A screenshot of Turbo Overkill, showing the brightly lit entrance to the Los Haven Casino.
The soundtrack is generally excellent, and far more varied than you'd expect. | Image credit: Apogee/Eurogamer

The second chapter is the weakest of the three, with the game reaching its nadir in the overlong green haze of the chapter's second level "Toxic Refinery". But this middle act redeems itself with possibly the best level in the game, Exodus, a thrilling escape from the white-hot wrath of Syn on an Akira-style motorcycle. The third chapter, meanwhile, is all gravy. Its only weakness is an overlong finale, and it feels overlong mainly because it's preceded by several levels that could easily have been finales. The first of these "Infestation" begins as a riff on the opening scenes of Terminator 2, before slowly turning into Doom Eternal's Super Gore Nest. The second, Terminal Eclipse, launches the fighting into space, and has you dashing between multiple doomed spacecraft via floating chunks of planet.

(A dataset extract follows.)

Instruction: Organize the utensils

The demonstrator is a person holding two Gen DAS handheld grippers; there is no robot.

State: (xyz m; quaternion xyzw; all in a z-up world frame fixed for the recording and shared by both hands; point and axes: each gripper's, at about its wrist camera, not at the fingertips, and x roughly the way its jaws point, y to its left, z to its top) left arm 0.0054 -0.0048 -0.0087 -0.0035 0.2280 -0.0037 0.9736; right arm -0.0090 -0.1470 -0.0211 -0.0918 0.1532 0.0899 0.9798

It's a wild ride. You might complain that Turbo Overkill's best moments are often playable references to other media, though you could level the same at much higher profile titles, from Max Payne to Call of Duty. I'm also unsure how coherent the story is. By the end I'd lost track of why I was fighting, although given the cynicism at the heart of cyberpunk, I don't think that's entirely accidental.

A screenshot of Turbo Overkill, showing a debris-strewn space battlefield, with a giant "Syn Cube" spacecraft in the background.
Levels are lengthy and hugely diverse, with several gobsmacking sequences in every episode. | Image credit: Apogee/Eurogamer

In any case, the overarching plot is far less of a concern here than the moment-to-moment, and Turbo Overkill has so many spectacular, shocking, and outright daft moments. From flipping off enemies as you launch a barrage of mini-rockets from your left arm (oh yeah, you can launch mini rockets from your left arm), to entering a level by using an enemy's intestines as a rappelling rope. It packs more weird, nasty fun into a twelve-hour window than anything else I've played this year. I've no idea how you'd make a sequel to this, but I'd sure as hell like to see Trigger Happy try.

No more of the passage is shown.